Your objective -
An exact copy of the data below is required; return it in full.

Content starts

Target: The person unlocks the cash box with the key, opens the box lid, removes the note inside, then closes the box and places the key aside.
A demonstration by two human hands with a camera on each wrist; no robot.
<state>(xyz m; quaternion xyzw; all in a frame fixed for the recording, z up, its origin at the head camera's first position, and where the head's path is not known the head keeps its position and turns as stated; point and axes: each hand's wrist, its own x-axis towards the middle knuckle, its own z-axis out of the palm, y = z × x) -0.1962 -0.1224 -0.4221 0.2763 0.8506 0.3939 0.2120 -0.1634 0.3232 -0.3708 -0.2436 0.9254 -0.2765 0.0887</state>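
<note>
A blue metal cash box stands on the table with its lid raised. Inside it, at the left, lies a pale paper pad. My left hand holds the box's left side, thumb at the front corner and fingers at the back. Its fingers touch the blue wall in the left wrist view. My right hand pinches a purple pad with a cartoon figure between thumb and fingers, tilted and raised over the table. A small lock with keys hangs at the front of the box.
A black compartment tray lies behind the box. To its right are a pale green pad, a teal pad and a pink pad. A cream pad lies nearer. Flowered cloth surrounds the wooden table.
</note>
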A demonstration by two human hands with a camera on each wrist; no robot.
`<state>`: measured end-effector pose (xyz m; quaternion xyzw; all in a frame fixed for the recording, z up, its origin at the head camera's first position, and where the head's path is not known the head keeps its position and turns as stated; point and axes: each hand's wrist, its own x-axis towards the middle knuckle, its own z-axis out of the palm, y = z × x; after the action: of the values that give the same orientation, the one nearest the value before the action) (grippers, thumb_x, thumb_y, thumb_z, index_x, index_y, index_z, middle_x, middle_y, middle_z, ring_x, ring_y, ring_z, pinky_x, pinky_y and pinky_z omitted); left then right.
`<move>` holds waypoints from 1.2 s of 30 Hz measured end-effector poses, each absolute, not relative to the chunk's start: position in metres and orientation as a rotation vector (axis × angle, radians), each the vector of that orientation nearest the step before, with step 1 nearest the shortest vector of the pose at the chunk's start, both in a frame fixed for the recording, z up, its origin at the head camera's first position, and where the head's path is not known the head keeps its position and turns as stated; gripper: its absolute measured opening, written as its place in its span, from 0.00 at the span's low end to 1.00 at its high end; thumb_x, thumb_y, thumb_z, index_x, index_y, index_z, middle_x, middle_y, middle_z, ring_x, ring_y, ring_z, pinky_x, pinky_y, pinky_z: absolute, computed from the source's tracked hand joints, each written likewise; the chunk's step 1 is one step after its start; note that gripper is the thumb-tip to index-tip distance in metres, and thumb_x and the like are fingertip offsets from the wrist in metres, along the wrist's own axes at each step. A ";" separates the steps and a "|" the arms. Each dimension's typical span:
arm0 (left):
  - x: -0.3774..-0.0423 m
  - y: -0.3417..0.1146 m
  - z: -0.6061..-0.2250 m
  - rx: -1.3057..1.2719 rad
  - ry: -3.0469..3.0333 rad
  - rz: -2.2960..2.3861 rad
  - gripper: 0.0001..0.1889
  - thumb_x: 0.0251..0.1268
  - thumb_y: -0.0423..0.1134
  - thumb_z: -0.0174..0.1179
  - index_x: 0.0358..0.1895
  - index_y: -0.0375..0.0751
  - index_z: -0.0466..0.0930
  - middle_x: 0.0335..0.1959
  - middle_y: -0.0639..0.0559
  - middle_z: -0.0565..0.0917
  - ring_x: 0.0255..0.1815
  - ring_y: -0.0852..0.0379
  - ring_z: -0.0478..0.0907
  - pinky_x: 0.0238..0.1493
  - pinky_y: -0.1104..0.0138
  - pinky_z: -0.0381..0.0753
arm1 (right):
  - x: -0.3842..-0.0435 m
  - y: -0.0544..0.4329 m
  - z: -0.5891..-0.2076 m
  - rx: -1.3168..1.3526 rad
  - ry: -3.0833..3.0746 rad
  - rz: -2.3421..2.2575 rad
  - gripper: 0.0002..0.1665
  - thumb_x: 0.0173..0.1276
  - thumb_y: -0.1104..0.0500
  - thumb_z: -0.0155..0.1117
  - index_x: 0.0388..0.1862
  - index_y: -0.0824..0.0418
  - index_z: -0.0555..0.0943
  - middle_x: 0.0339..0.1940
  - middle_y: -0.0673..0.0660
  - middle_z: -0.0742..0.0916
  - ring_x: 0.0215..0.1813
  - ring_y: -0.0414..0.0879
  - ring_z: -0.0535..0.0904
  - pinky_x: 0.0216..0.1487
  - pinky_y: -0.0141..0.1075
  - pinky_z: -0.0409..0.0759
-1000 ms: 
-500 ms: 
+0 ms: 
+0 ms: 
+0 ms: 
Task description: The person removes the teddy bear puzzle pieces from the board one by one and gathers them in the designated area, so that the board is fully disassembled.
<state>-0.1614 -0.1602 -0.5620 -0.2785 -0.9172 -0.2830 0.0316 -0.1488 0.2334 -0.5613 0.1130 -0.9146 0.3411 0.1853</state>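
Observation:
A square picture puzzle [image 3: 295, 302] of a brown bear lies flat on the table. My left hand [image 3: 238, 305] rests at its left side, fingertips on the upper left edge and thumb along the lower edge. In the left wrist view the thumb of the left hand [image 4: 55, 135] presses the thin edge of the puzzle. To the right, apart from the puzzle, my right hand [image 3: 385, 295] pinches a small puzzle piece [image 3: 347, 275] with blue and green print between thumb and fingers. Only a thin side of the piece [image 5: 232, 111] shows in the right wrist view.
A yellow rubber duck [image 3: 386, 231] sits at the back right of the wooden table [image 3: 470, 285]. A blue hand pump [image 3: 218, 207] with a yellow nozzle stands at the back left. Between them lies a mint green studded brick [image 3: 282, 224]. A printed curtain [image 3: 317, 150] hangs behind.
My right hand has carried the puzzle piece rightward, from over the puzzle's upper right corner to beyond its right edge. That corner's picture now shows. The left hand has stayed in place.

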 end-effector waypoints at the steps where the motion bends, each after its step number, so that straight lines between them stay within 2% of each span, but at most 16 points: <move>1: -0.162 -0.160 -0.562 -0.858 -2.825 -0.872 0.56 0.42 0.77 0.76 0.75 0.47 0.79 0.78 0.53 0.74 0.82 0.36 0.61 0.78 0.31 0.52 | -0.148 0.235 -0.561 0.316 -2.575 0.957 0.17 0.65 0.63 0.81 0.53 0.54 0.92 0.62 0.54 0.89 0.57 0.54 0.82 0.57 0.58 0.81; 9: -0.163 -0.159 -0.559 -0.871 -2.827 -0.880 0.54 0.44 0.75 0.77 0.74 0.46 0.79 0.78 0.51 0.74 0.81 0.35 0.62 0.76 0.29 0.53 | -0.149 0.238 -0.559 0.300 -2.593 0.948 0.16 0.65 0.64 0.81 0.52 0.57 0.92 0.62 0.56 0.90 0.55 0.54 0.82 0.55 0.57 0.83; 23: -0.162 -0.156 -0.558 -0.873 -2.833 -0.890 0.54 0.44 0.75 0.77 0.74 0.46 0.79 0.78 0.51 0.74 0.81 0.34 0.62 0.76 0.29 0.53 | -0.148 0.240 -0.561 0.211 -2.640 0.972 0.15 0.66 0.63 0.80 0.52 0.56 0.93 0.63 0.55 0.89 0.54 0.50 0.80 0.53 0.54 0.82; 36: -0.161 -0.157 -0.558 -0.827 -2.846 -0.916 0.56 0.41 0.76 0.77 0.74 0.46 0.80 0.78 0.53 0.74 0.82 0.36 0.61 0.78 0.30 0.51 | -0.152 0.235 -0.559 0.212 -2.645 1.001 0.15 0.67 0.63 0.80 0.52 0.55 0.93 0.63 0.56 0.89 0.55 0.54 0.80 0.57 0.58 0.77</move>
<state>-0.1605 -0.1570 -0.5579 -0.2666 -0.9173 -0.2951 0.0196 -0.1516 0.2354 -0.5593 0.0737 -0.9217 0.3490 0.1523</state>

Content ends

Exercise result -
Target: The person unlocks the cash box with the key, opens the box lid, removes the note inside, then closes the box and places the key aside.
A demonstration by two human hands with a camera on each wrist; no robot.
<state>(xyz m; quaternion xyzw; all in a frame fixed for the recording, z up, its origin at the head camera's first position, and where the head's path is not known the head keeps its position and turns as stated; point and axes: each hand's wrist, its own x-axis towards the middle knuckle, its own z-axis out of the palm, y = z × x) -0.1962 -0.1224 -0.4221 0.2763 0.8506 0.3939 0.2120 -0.1634 0.3232 -0.3708 -0.2436 0.9254 -0.2765 0.0887</state>
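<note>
A blue metal cash box stands on the table with its lid raised. Inside it, at the left, lies a pale paper pad. My left hand holds the box's left side, thumb at the front corner and fingers at the back. Its fingers touch the blue wall in the left wrist view. My right hand pinches a purple pad with a cartoon figure between thumb and fingers, tilted and raised over the table. A small lock with keys hangs at the front of the box.
A black compartment tray lies behind the box. To its right are a pale green pad, a teal pad and a pink pad. A cream pad lies nearer. Flowered cloth surrounds the wooden table.
</note>
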A demonstration by two human hands with a camera on each wrist; no robot.
`<state>`: measured end-effector pose (xyz m; quaternion xyzw; all in a frame fixed for the recording, z up, its origin at the head camera's first position, and where the head's path is not known the head keeps its position and turns as stated; point and axes: each hand's wrist, its own x-axis towards the middle knuckle, its own z-axis out of the palm, y = z × x; after the action: of the values that give the same orientation, the one nearest the value before the action) (grippers, thumb_x, thumb_y, thumb_z, index_x, index_y, index_z, middle_x, middle_y, middle_z, ring_x, ring_y, ring_z, pinky_x, pinky_y and pinky_z omitted); left then right.
`<move>` holds waypoints from 1.2 s of 30 Hz measured end-effector poses, each absolute, not relative to the chunk's start: position in metres and orientation as a rotation vector (axis × angle, radians), each the vector of that orientation nearest the step before, with step 1 nearest the shortest vector of the pose at the chunk's start, both in a frame fixed for the recording, z up, its origin at the head camera's first position, and where the head's path is not known the head keeps its position and turns as stated; gripper: its absolute measured opening, written as its place in its span, from 0.00 at the span's low end to 1.00 at its high end; thumb_x, thumb_y, thumb_z, index_x, index_y, index_z, middle_x, middle_y, middle_z, ring_x, ring_y, ring_z, pinky_x, pinky_y, pinky_z: absolute, computed from the source's tracked hand joints, each written likewise; the chunk's step 1 is one step after its start; note that gripper is the thumb-tip to index-tip distance in metres, and thumb_x and the like are fingertip offsets from the wrist in metres, along the wrist's own axes at each step. A ";" separates the steps and a "|" the arms. Each dimension's typical span:
arm0 (left):
  - x: -0.3774..-0.0423 m
  - y: -0.3417..0.1146 m
  - z: -0.6061..-0.2250 m
  - rx: -1.3057..1.2719 rad
  - ry: -3.0469..3.0333 rad
  - rz: -2.2960..2.3861 rad
  - gripper: 0.0001..0.1889
  - thumb_x: 0.0251..0.1268
  - thumb_y: -0.0423..0.1134
  - thumb_z: -0.0174..0.1179
  - index_x: 0.0358..0.1895
  - index_y: -0.0375..0.0751
  - index_z: -0.0466..0.0930
  - middle_x: 0.0335..0.1959
  - middle_y: -0.0639..0.0559
  - middle_z: -0.0565..0.0917
  - ring_x: 0.0255..0.1815
  - ring_y: -0.0852..0.0379
  - ring_z: -0.0478..0.0907
  - pinky_x: 0.0238..0.1493
  - pinky_y: -0.1104..0.0138
  - pinky_z: -0.0381..0.0753
arm1 (right):
  - x: -0.3842..-0.0435 m
  - y: -0.0544..0.4329 m
  - z: -0.5891..-0.2076 m
  - rx: -1.3168..1.3526 rad
  - ry: -3.0833..3.0746 rad
  - rz: -2.3421..2.2575 rad
  - gripper: 0.0002..0.1665
  - thumb_x: 0.0173..0.1276
  - thumb_y: -0.1104..0.0500
  - thumb_z: -0.0155..0.1117
  - index_x: 0.0388..0.1862
  - index_y: -0.0824..0.0418
  - index_z: -0.0555..0.0943
  - middle_x: 0.0339..0.1940
  - middle_y: -0.0673..0.0660
  - middle_z: -0.0742..0.0916
  - ring_x: 0.0215..0.1813
  - ring_y: -0.0414..0.0879
  - ring_z: -0.0535..0.0904
  - pinky_x: 0.0216..0.1487
  - pinky_y: -0.0141..0.1075
  - pinky_z: -0.0409..0.0759
-1000 ms: 
-500 ms: 
+0 ms: 
+0 ms: 
+0 ms: 
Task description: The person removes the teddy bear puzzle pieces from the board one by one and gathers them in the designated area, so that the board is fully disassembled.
<state>-0.1614 -0.1602 -0.5620 -0.2785 -0.9172 -0.2830 0.0316 -0.1488 0.2334 -0.5613 0.1130 -0.9146 0.3411 0.1853</state>
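Observation:
A square picture puzzle [image 3: 295, 302] of a brown bear lies flat on the table. My left hand [image 3: 238, 305] rests at its left side, fingertips on the upper left edge and thumb along the lower edge. In the left wrist view the thumb of the left hand [image 4: 55, 135] presses the thin edge of the puzzle. To the right, apart from the puzzle, my right hand [image 3: 385, 295] pinches a small puzzle piece [image 3: 347, 275] with blue and green print between thumb and fingers. Only a thin side of the piece [image 5: 232, 111] shows in the right wrist view.
A yellow rubber duck [image 3: 386, 231] sits at the back right of the wooden table [image 3: 470, 285]. A blue hand pump [image 3: 218, 207] with a yellow nozzle stands at the back left. Between them lies a mint green studded brick [image 3: 282, 224]. A printed curtain [image 3: 317, 150] hangs behind.
My right hand has carried the puzzle piece rightward, from over the puzzle's upper right corner to beyond its right edge. That corner's picture now shows. The left hand has stayed in place.
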
 end-effector waypoints at the steps where the motion bends, each after its step number, so that straight lines between them stay within 2% of each span, but at most 16 points: <move>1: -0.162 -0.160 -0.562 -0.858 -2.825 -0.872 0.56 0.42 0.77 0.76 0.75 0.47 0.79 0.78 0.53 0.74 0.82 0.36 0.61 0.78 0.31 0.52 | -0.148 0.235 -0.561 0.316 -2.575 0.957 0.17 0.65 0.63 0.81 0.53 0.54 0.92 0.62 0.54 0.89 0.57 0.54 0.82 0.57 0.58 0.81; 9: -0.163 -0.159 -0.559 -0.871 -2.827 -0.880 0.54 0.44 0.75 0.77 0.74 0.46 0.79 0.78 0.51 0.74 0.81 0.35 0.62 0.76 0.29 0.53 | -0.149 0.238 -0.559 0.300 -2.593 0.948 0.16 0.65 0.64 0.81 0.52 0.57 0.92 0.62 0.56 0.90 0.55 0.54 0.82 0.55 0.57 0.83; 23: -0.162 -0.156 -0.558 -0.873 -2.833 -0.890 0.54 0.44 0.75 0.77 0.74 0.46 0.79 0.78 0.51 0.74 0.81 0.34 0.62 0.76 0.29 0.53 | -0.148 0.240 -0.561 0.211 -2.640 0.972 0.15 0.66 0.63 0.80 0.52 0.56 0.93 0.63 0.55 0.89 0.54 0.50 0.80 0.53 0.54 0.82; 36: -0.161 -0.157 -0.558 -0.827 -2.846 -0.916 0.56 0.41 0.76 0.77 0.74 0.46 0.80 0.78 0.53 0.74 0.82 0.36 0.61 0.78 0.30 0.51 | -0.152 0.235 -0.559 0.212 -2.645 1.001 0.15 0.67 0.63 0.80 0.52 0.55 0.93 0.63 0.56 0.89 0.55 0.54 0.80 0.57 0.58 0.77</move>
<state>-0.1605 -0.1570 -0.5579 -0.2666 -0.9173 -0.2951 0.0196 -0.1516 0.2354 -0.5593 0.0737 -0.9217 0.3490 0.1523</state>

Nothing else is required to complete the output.